What is a pleurectomy?
Lungs are surrounded by a thin lining called pleural membrane (pleura). Pleura help lungs move with ease during respiration. A pleurectomy is a surgical procedure that is done to remove part of the pleura. Pleurectomy is indicated for an individual who has recurrent lung diseases or infections.
Why and how is a pleurectomy performed?
There are a few different reasons why a doctor may recommend a pleurectomy which include:
- Mesothelioma: Mesothelioma is cancer-related to asbestos exposure. This can arise from the pleural linings (pleural mesothelioma) as well as the thin linings that cover the heart and abdomen.

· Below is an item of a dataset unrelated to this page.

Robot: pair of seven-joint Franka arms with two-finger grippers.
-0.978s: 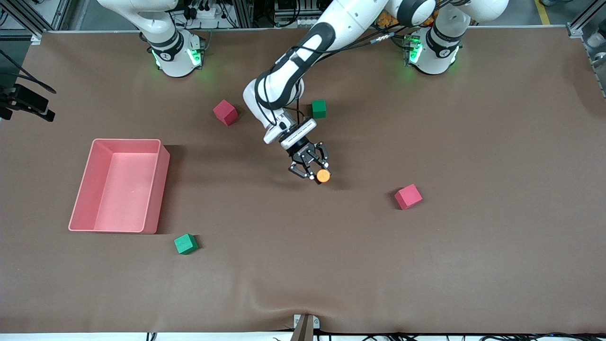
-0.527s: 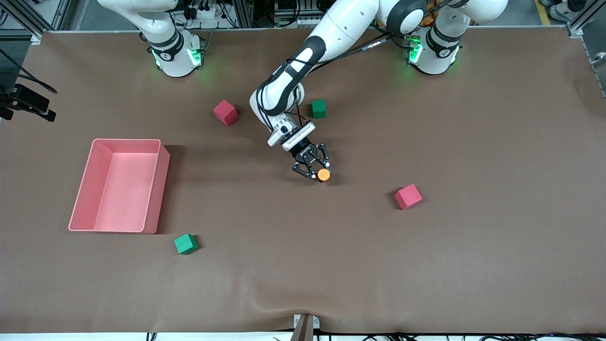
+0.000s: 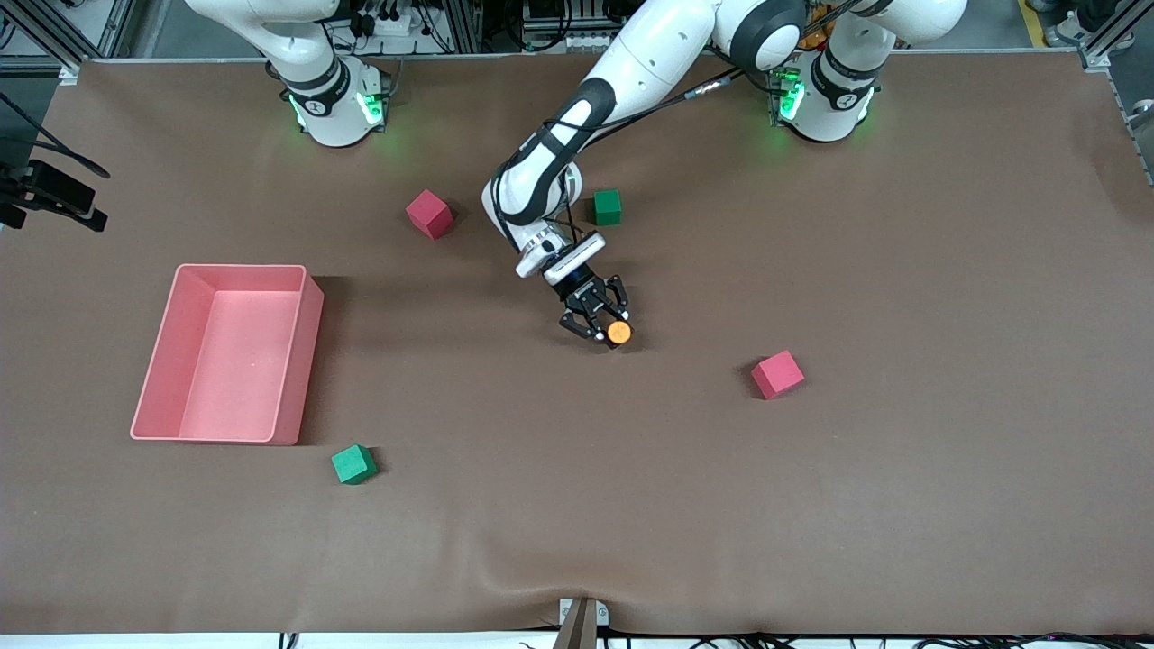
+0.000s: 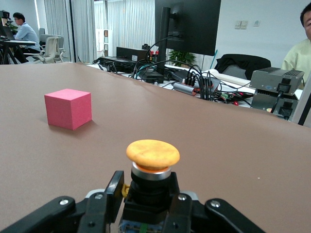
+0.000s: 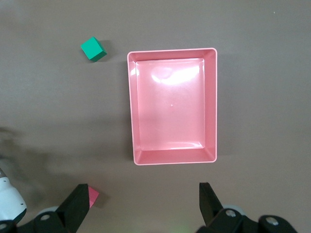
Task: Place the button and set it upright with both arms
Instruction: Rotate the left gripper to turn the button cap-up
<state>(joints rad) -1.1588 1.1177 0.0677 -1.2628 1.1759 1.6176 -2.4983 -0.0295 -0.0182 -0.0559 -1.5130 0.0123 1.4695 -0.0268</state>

The most common indication for a pleurectomy is to treat malignant mesothelioma (aggressive cancer which can spread). When a pleurectomy is used to treat mesothelioma, it is often combined with a procedure called decortication (pleurectomy decortication). This procedure involves not only the removal of the pleura but also of any adjacent tumor that may be present in the chest cavity.

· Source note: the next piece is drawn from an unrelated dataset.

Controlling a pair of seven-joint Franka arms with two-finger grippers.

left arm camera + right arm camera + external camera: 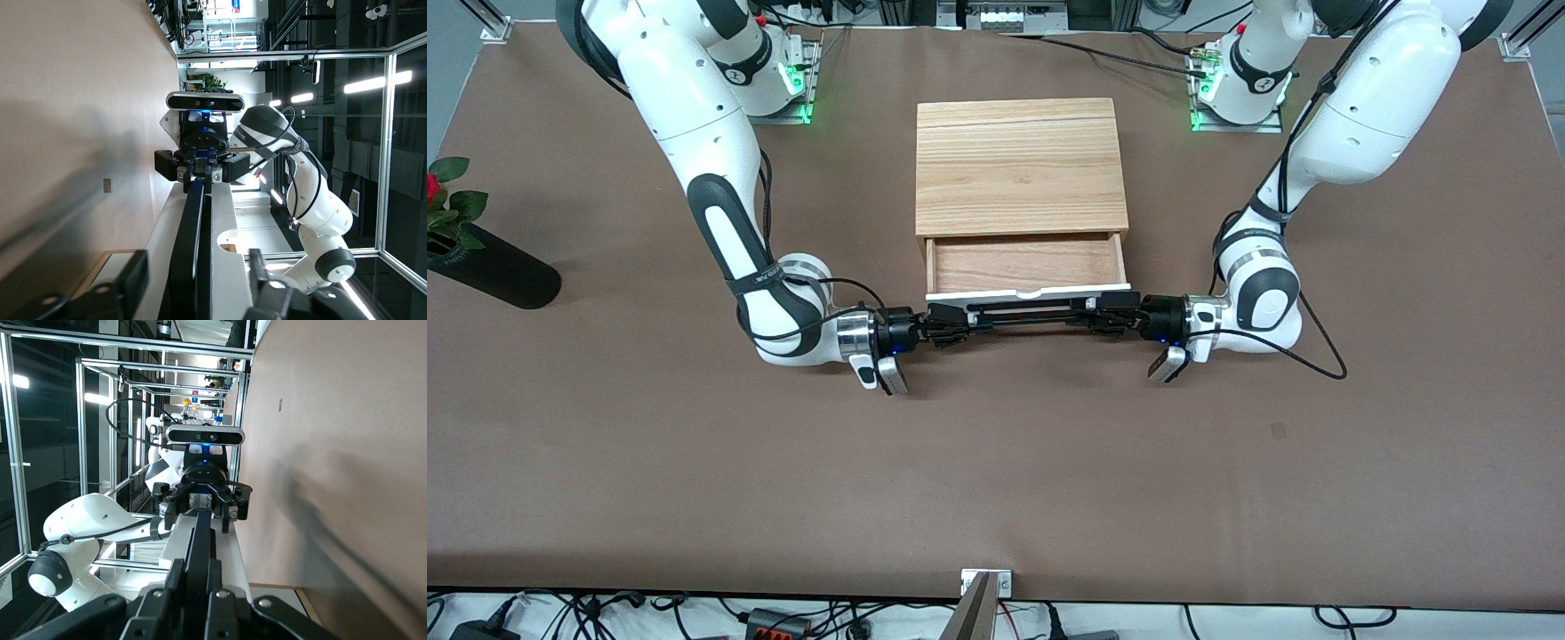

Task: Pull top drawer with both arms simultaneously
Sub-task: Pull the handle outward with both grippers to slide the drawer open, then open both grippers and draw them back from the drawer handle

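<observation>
The top drawer (1024, 263) stands partly out of the light wood cabinet (1018, 169), its brown inside showing. Its white front panel (1027, 292) carries the long black bar handle (1032, 313). My right gripper (951, 322) is shut on the handle's end toward the right arm; in the right wrist view (195, 563) both fingers press the bar. My left gripper (1107, 315) is at the handle's other end. In the left wrist view (197, 263) its fingers (130, 277) stand wide on either side of the bar (190, 247) without touching it.
A black vase (498, 271) with a red rose lies at the right arm's end of the brown table (996, 462). A black cable (1316, 356) loops on the table by the left wrist.
</observation>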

- Recurrent pleural effusions: A pleurectomy may also be done for people who have persistent or recurrent pleural effusions (excess fluid accumulates in the space between the lungs and the chest cavity). Sometimes, a pleural effusion spread to several separate areas in the lungs. The build-up of fluid can then be prevented by removing the pleura altogether.

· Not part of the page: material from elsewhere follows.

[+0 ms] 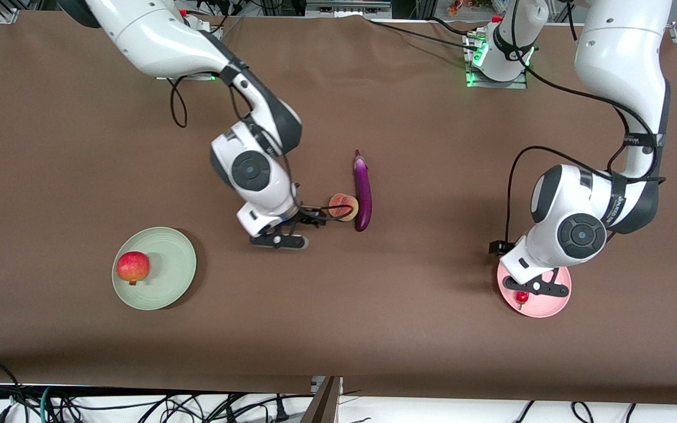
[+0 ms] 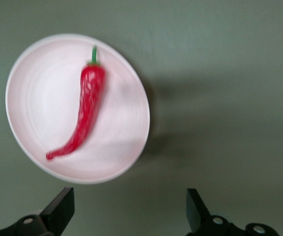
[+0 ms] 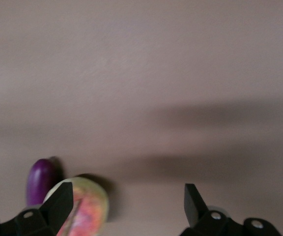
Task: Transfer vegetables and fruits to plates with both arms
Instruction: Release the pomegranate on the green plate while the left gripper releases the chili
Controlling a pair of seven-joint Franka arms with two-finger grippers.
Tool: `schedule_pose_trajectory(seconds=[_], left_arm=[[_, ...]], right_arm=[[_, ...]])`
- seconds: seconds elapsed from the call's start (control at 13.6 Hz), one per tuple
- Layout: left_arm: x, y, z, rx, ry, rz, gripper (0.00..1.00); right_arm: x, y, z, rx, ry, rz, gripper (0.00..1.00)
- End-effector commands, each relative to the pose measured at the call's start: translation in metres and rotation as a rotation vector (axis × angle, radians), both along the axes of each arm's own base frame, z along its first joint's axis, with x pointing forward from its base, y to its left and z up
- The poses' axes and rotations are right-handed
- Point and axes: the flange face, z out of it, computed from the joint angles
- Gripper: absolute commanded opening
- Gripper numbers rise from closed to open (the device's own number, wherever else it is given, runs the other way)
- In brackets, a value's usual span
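Note:
The purple eggplant (image 1: 362, 191) lies mid-table, with the peach (image 1: 343, 207) touching its side. My right gripper (image 1: 280, 239) is open and empty, low over the table beside the peach. In the right wrist view the peach (image 3: 85, 209) sits by one fingertip (image 3: 60, 202), with the eggplant (image 3: 41, 179) next to it. The red-yellow apple (image 1: 133, 267) rests on the green plate (image 1: 171, 267). My left gripper (image 1: 537, 288) is open and empty over the pink plate (image 1: 553, 306). The red chili (image 2: 85, 115) lies in the pink plate (image 2: 38, 83), and it is mostly hidden under the gripper in the front view (image 1: 521, 298).
The brown table cloth (image 1: 409, 276) covers the table. Cables hang at the table's front edge (image 1: 227, 405). The arms' bases (image 1: 497, 59) stand along the edge farthest from the front camera.

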Motion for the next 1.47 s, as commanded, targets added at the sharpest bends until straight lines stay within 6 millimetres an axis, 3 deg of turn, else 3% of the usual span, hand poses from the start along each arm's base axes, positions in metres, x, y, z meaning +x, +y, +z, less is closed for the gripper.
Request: schedule_pose_trajectory(seconds=[0.0,0.51,1.17,1.25,1.39], left_arm=[[-0.005,0.016,-0.002,0.001,0.041,-0.007,1.0],[-0.005,0.018,-0.006,0.004,0.047,-0.003,1.0],[-0.004,0.018,0.001,0.001,0.036,0.0,1.0],[-0.004,0.016,0.004,-0.003,0.033,0.0,1.0],[-0.007,0.014,0.013,-0.006,0.044,0.012,1.0]], right_arm=[[-0.014,0.025,-0.011,0.005,-0.03,-0.029,1.0],[-0.043,0.066,-0.046,0.053,-0.042,-0.03,1.0],[-0.058,0.079,-0.073,0.02,-0.057,0.018,0.99],[-0.058,0.078,-0.075,0.012,-0.062,0.031,0.83],[-0.059,0.077,-0.081,0.004,-0.061,0.04,0.41]])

- Malignant pleural effusions: Malignant pleural effusions are the pleural effusions that contain cancer cells. They may arise from primary lung cancer or due to metastases from other cancers such as breast cancer. Although the treatment of malignant pleural effusions is most often palliative (the procedure is done to improve quality of life but not to cure a disease), controlling the build-up of fluid can often improve shortness of breath and decrease pain.
- Recurrent pneumothorax (accumulation of air in the lungs): For people who have had two or more collapsed lungs, a pleurectomy may be done to prevent another recurrence.? Removing the linings of the lungs (the pleura) leaves no space where air can accumulate.
A pleurectomy is usually done under general anesthesia in the operating room. During the procedure, an incision is made along the back and parallel to the lungs (thoracotomy). After gaining access to the chest, the surgeon then carefully peels away and removes the layers of pleura. Additional tissue may be removed if the doctor is operating for mesothelioma. Before the incision is closed, drainage tubes are placed which will be removed later on when the bleeding and discharge are small. The incision is then closed, often with sutures that will dissolve on their own. The procedure is usually completed within four hours.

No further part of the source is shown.